- COLLECTED MATERIAL
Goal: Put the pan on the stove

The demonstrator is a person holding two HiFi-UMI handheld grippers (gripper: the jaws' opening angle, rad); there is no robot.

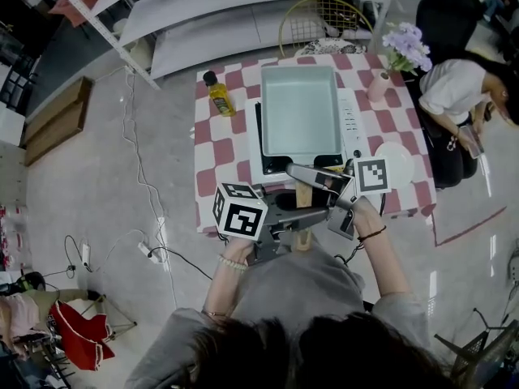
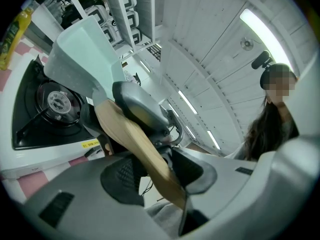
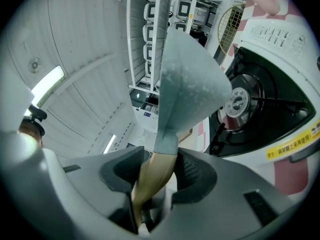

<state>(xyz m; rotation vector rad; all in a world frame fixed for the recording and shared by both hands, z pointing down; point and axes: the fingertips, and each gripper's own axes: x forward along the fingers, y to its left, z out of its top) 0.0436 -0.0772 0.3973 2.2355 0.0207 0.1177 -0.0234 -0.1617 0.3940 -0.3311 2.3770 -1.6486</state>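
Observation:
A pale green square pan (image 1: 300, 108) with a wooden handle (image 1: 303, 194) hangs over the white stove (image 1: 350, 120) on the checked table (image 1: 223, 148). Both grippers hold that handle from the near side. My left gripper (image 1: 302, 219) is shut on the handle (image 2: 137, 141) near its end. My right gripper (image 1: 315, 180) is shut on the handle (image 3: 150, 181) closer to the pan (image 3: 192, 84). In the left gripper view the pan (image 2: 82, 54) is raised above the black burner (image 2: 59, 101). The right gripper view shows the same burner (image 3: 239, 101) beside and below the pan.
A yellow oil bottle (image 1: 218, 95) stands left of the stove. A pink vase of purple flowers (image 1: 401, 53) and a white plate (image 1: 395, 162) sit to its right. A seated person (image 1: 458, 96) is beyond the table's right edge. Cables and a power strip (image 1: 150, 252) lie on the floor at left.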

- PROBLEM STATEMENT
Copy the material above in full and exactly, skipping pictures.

- SOLUTION BELOW
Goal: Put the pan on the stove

The demonstrator is a person holding two HiFi-UMI handheld grippers (gripper: the jaws' opening angle, rad); there is no robot.


<state>(xyz m; rotation vector rad; all in a world frame fixed for the recording and shared by both hands, z pointing down; point and axes: the fingertips, and each gripper's own axes: x forward along the fingers, y to its left, z out of its top) 0.0436 -0.0772 0.3973 2.2355 0.0207 0.1177 -0.0234 -0.1617 0.3940 -0.3311 2.3770 -1.6486</state>
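Observation:
A pale green square pan (image 1: 300, 108) with a wooden handle (image 1: 303, 194) hangs over the white stove (image 1: 350, 120) on the checked table (image 1: 223, 148). Both grippers hold that handle from the near side. My left gripper (image 1: 302, 219) is shut on the handle (image 2: 137, 141) near its end. My right gripper (image 1: 315, 180) is shut on the handle (image 3: 150, 181) closer to the pan (image 3: 192, 84). In the left gripper view the pan (image 2: 82, 54) is raised above the black burner (image 2: 59, 101). The right gripper view shows the same burner (image 3: 239, 101) beside and below the pan.
A yellow oil bottle (image 1: 218, 95) stands left of the stove. A pink vase of purple flowers (image 1: 401, 53) and a white plate (image 1: 395, 162) sit to its right. A seated person (image 1: 458, 96) is beyond the table's right edge. Cables and a power strip (image 1: 150, 252) lie on the floor at left.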

This completes the exercise.